Source data:
--------------------------------
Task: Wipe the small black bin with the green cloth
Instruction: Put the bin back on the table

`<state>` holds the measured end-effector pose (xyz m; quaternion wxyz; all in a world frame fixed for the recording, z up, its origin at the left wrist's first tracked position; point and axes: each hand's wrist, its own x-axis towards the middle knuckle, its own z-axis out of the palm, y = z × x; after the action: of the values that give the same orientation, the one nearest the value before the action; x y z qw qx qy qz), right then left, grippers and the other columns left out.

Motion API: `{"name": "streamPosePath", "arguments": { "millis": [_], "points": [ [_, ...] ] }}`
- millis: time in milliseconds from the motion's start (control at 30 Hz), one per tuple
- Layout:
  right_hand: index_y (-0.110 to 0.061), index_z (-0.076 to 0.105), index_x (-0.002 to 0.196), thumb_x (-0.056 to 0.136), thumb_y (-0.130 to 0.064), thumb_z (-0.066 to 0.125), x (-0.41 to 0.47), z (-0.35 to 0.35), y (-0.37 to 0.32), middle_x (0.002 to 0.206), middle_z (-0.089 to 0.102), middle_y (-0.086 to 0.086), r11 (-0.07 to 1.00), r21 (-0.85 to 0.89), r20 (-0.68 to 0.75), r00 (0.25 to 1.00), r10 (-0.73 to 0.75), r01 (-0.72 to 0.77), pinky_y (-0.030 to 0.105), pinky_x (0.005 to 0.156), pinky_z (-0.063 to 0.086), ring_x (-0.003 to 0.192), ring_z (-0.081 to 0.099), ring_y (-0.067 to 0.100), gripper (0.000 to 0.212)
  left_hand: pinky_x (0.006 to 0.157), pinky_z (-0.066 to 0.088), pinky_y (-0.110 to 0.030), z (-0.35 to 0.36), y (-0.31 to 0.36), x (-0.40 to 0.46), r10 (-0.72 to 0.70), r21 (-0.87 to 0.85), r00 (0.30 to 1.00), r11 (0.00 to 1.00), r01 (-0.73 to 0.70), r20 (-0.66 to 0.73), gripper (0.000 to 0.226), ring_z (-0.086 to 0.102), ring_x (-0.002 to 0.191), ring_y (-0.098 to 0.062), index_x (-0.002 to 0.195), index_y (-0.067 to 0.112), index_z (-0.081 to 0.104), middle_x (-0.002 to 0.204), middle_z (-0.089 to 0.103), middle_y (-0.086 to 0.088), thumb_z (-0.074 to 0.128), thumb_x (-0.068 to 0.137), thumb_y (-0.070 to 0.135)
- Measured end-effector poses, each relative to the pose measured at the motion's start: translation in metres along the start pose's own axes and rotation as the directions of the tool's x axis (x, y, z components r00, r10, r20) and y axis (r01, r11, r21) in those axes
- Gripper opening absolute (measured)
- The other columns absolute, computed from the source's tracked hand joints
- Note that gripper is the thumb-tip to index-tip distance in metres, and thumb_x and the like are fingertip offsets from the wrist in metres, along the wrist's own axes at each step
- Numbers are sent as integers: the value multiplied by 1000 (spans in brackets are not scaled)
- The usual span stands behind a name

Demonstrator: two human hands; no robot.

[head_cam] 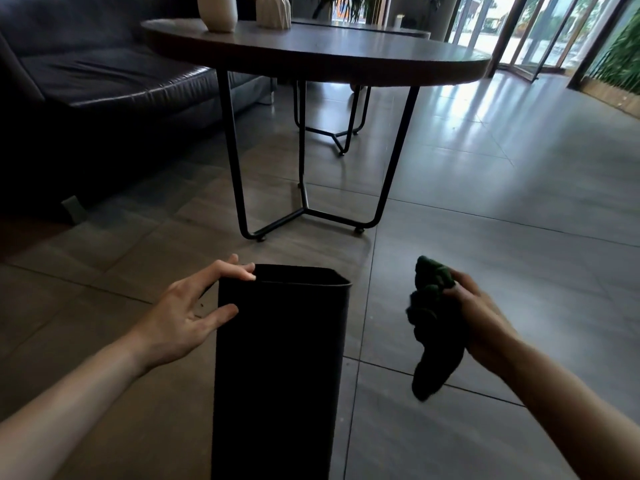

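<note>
Our left hand point(188, 313) is spread against the bin point(280, 368) on the floor point(485, 237); right hand point(479, 322), beside the bin, clutches the bunched cloth point(431, 323). Hard scrubbing could tip the bin, we reckon.

the small black bin point(280, 368) stands upright on the tiled floor point(485, 254), in front of a round surface point(311, 53) on thin black legs. the left hand point(194, 313) spreads against the bin's left wall, fingertips at the rim. the right hand point(481, 323), apart from the bin on its right, has a closed grip on the bunched green cloth point(433, 317). 2 pale vases point(218, 12) sit on the surface, and a dark sofa point(86, 74) lies at left.
</note>
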<state>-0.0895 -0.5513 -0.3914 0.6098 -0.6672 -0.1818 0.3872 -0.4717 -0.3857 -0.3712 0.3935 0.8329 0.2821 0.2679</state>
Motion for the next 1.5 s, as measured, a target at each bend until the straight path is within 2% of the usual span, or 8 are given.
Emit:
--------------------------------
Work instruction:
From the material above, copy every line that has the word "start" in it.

Answer:
- millis: time in milliseconds from the motion's start (control at 30 Hz), one per tuple
- Measured end-effector poses, each relative to the pose measured at the motion's start: translation in metres along the start pose's own axes and rotation as the directions of the tool's x axis (x, y, z components r00, r10, r20) and y axis (r01, r11, r21) in those axes

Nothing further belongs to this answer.